Lacking firearms, subdivided into many distinct groups, and greatly outnumbered by 1852, the California natives were more vulnerable to attack than Indians elsewhere. … [B]y 1873, roaming bands of Indian-killers played a major role in reducing native numbers by more than 80 percent. Often the massacres erupted as indiscriminate retribution after some starving Indians killed and ate a few cattle. Vigilante gangs also profited by seizing native women and children for sale as slaves, principally in San Francisco. A Sinkyone survivor, Sally Bell, recalled the morning when “some white men came.

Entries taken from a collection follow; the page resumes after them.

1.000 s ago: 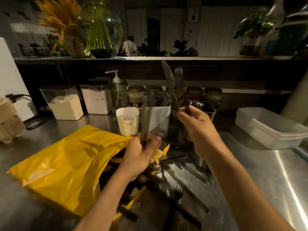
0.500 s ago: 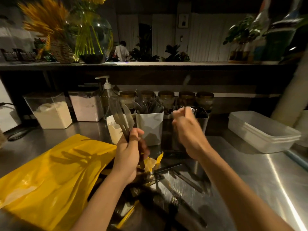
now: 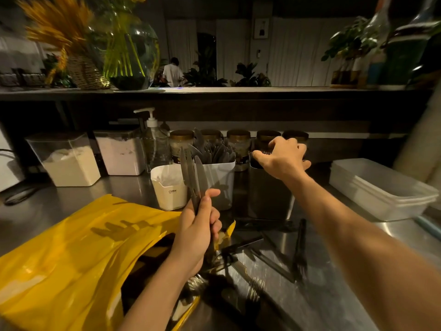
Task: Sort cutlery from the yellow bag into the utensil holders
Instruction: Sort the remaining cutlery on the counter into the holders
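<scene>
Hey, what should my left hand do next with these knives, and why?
Probably lower the knives in your left hand into the white holder just behind them: it already holds similar blades, while your right hand is at the dark holder, where fork tines show.

The steel counter (image 3: 43,218) carries a yellow bag (image 3: 78,254) at 8 o'clock, with loose cutlery (image 3: 274,259) lying by its mouth at 6. Three utensil holders (image 3: 222,182) stand side by side at centre. Behind them are clear canisters (image 3: 69,161) at 10, a pump bottle (image 3: 154,144) and jars (image 3: 238,139) at 12, and stacked white tubs (image 3: 377,187) at 3.
</scene>
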A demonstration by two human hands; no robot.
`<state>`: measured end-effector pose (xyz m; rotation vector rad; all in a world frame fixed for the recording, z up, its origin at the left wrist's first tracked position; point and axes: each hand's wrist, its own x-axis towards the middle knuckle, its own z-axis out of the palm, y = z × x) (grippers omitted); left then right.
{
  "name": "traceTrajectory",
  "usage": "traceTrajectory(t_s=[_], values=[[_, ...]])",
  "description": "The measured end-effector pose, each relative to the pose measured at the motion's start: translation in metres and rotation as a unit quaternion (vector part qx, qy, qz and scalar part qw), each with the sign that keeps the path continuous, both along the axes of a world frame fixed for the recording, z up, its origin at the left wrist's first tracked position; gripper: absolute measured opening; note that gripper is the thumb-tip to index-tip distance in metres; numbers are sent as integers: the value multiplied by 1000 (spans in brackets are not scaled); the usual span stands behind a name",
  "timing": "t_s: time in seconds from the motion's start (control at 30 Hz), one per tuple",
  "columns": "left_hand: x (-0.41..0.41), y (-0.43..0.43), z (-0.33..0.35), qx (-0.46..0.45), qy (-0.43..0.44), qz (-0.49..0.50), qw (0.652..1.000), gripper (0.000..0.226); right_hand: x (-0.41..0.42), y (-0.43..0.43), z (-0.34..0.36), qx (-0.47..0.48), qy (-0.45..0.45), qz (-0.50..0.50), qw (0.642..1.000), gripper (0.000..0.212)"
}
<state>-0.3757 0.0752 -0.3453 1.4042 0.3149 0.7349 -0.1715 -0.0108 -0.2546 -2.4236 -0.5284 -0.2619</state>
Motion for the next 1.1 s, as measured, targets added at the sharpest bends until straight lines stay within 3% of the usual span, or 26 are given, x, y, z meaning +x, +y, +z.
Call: traceTrajectory(t_s=[0.1,0.17,0.23,0.3,0.33,0.4,0.53,0.63,0.73,0.87,1.0,1.1], values=[[0,-2,2,0,-8,-8,1000,28,-14,-5,-6,105,-113,-7,988,43],[-2,-4,5,-6,-10,-18,1000,28,-36,-11,-8,177,-159,72,969,23],[-5,-5,9,-10,8,-41,999,29,-66,-19,-8,178,17,270,946,15],[-11,-7,12,5,41,-100,994,32,-97,-28,-9,131,235,446,854,29],[-13,-9,12,16,55,-142,988,33,-106,-29,-12,118,283,490,816,37],[-18,-13,13,21,82,-205,975,41,-114,-29,-16,110,298,522,791,35],[-21,-6,15,-13,62,-217,974,9,-109,-22,-14,145,251,505,813,24],[-19,1,13,-66,70,-165,982,37,-98,-20,-8,227,217,446,838,24],[-18,0,16,-136,51,-139,980,49,-101,-17,-5,151,213,451,854,25],[-9,-1,17,-104,56,-16,993,50,-101,-16,2,91,261,455,847,42],[-8,8,13,-130,49,35,990,43,-85,-8,23,251,243,412,841,24],[-9,12,8,-113,71,35,990,40,-65,10,40,308,92,301,898,17]])
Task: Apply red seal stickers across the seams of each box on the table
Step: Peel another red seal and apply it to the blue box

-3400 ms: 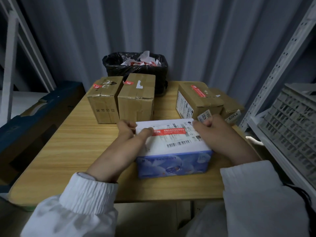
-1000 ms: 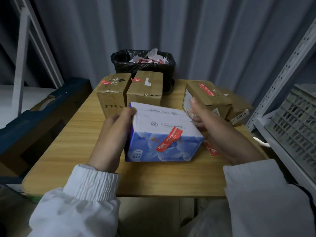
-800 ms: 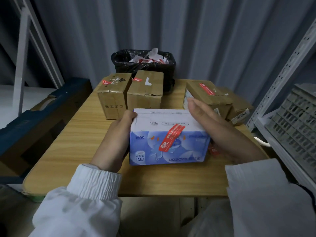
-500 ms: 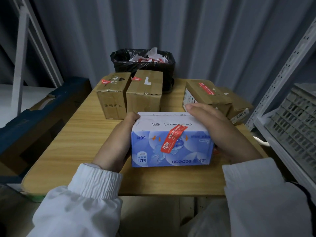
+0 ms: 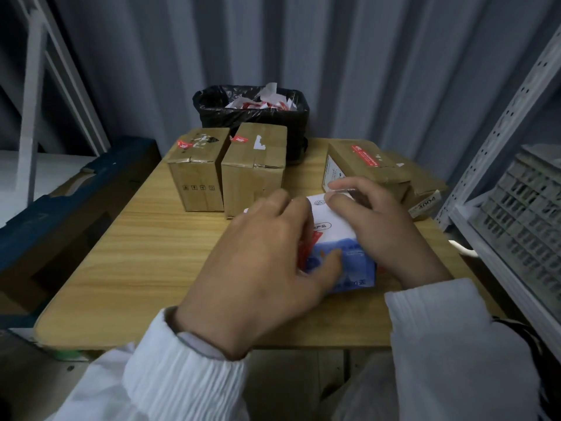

They killed my grandfather and my mother and my father. …. Then they killed my baby sister and cut her heart out and threw it in the brush where I ran and hid.” ….

One California senator, John B. Weller, declared of Indians, “Humanity may forbid, but the interest of the white man demand their extinction.”

Alan Taylor, “Golden State Genocide“, New York Times Sunday Book Review, 29 May 2016.

Professor Taylor is reviewing An American Genocide: The United States and the California Indian Catastrophe, 1846-1973, by University of California historian Benjamin Madley (Yale University Press, 2016). The review is favourable. Taylor, though, does not believe the slaughter of Indians constitutes genocide, since it was not explicit policy of the government of the United States to eliminate all Indians. Indeed, “federal treaty commissioners tried to reduce the bloodshed by isolating natives on reservations”. The killings, writes Taylor, were “populist”, involving “thousands of Americans, high and low in society”.

Genocide or not, thousands of California natives were slaughtered to make room for immigrants. This shameful fact is not disputed.